Robots.txt file plays vital role in SEO. It instructs search engine robots whether website/webpage should be crawled or not. This file should present in root path.
If a search engine robot wants to visit the web page (say, www.domain.com/about-me/), before it does so, it will visit the page www.domain.com/robots.txt to check is there any instruction to crawl the webpage www.domain.com/about-me/

- The website doesn’t have the robots.txt file
- There is no instruction about the page which robots looking for.
Above are the two cases where search engine robots can crawl the webpage. All the websites should have this file to hide some non seo friendly pages from search engines eye.
What are the pages should be blocked through robots.txt
1) Printer friendly pages
2) Thank you success page
3) Archives
4) The pages which you consider as duplicate content.
How to write the robots.txt file?
* this wont allows any search engines to crawl any of your web pages.
User-agent: *
Disallow: /
# Following is the instruction only to Google for not to crawl the whole website.
User-agent: Googlebot
Disallow: /
# Following is the instruction only to yahoo for not to crawl the image folder.
User-agent: yahoo-slurp
Disallow: /images/
Each and every search engines have their own robots name. Click here to get the list of search engines robots name.
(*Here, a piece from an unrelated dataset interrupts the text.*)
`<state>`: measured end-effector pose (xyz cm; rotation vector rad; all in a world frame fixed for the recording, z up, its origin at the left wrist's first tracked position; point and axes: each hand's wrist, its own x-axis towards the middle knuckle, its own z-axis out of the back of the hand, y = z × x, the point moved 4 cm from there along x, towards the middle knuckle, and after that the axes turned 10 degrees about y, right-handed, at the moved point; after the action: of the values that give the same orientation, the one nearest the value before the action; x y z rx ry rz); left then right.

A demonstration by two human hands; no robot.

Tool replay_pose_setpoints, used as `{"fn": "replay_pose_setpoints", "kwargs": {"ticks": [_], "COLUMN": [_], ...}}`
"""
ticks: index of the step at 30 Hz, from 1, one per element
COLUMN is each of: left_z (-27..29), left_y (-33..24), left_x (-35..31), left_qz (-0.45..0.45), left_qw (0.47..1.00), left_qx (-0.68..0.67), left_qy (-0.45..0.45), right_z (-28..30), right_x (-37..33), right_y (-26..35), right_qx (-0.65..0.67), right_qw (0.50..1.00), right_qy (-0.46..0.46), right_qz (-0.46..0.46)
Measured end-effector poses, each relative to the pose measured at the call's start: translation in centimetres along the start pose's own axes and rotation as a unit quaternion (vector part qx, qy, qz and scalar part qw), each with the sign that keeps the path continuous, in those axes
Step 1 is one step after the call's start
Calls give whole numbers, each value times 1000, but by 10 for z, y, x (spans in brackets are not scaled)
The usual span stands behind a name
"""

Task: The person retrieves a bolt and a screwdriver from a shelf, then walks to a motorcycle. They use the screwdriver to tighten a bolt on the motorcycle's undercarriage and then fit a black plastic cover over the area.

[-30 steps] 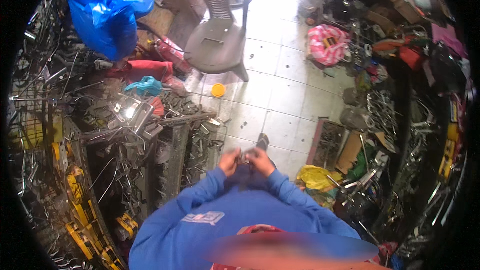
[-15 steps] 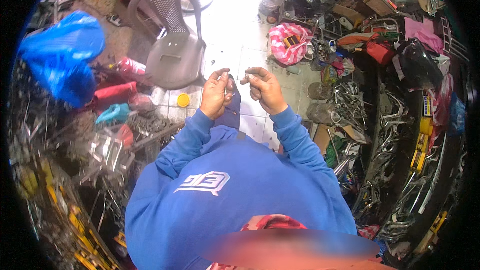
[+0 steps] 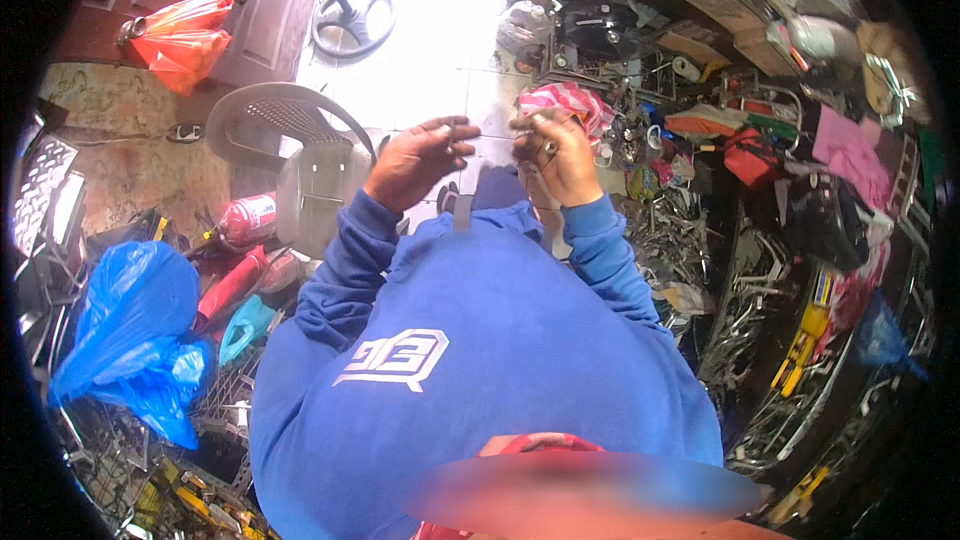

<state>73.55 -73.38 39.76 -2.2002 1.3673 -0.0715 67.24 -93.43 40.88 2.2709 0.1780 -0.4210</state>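
Note:
Both my hands are raised in front of my chest, a short gap between their fingertips. My left hand (image 3: 422,162) points to the right with bent fingers drawn close to the thumb; whatever they may pinch is too small to make out. On the other side, my right hand (image 3: 568,162) is curled, thumb and fingertips together. A small shiny spot shows at its fingers, and I cannot tell whether it is a ring or a held part. Behind the right hand lies a red-and-white striped plastic bag (image 3: 570,98).
At left stand a grey-brown plastic chair (image 3: 318,195), a red cylinder (image 3: 248,218) and a blue plastic bag (image 3: 135,325). An orange bag (image 3: 188,35) hangs by a door. A round-based stand (image 3: 352,35) is on the tiles ahead. Metal parts (image 3: 680,240) crowd the right side.
The view has shifted, showing more of the door and stand at the far left. My hands have moved slightly apart. The left has turned so its fingers point across toward the right.

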Motion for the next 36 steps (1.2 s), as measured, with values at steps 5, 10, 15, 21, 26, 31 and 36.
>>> {"fn": "replay_pose_setpoints", "kwargs": {"ticks": [5, 10, 15, 21, 26, 31, 36], "left_z": [65, 115, 149, 188, 201, 198, 166], "left_y": [-82, -128, -179, -169, -158, -167, -145], "left_x": [27, 67, 97, 58, 5, -8, -6], "left_qz": [-109, -189, -293, -322, -451, -529, -562], "left_qw": [979, 949, 917, 829, 766, 759, 683], "left_qx": [-88, -184, -253, -257, -275, -226, -224], "left_qy": [-146, -173, -99, -380, -367, -304, -408], "right_z": [36, 35, -3, -12, -33, -84, -159], "right_x": [109, 233, 348, 452, 515, 584, 625], "right_y": [62, 100, 123, 171, 161, 135, 102], "right_qx": [11, -1, -111, -213, -317, -496, -626], "right_qw": [1000, 997, 965, 933, 870, 741, 613], "right_qy": [-23, 7, 120, 69, 152, 220, 380], "right_qz": [15, -83, -203, -283, -345, -396, -298]}}
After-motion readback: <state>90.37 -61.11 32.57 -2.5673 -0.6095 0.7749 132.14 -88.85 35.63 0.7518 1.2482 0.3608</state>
# Following is the instruction for yahoo to crawl image folder and Google to block the “includes” folder.
User-agent: Googlebot
Disallow: /includes/
User-agent: yahoo-slurp
Allow: /images/
# Following is the instruction only to google for not to crawl the “includes” folder and to crawl the images folder.
User-agent: Googlebot
Disallow: /includes/
Allow: /images/
# Following are the instructions to google for disallow all files ending with “.php” extensions
User-agent: Googlebot
Disallow: /*.php$
# Following are the instructions to all search engines for disallow all files in a folder except one file.
User-agent: *
Disallow: /~flare/wings/
Using the above combination write your robots.txt file more effectively and have full access on search engine robots crawling your web pages.

hi elan,
one doubt. how can i write if i just want to block one url
Hi George,
Yeap you can follow the below instruction,
Disallow: filename.php
tats it.
But for blocking one particular URL u can use meta robot.
Hey Elen. Thanks for the simple tips!
Before this I don’t know that we can block SE to crawl any php files.
By the way, are this command only for googlebot?
User-agent: Googlebot
Disallow: /*.php$
Zack, if you want to remove php files from yahoo, then go with this,
User-agent: yahoo-slurp
Disallow: /*.php$
You can use for Live also.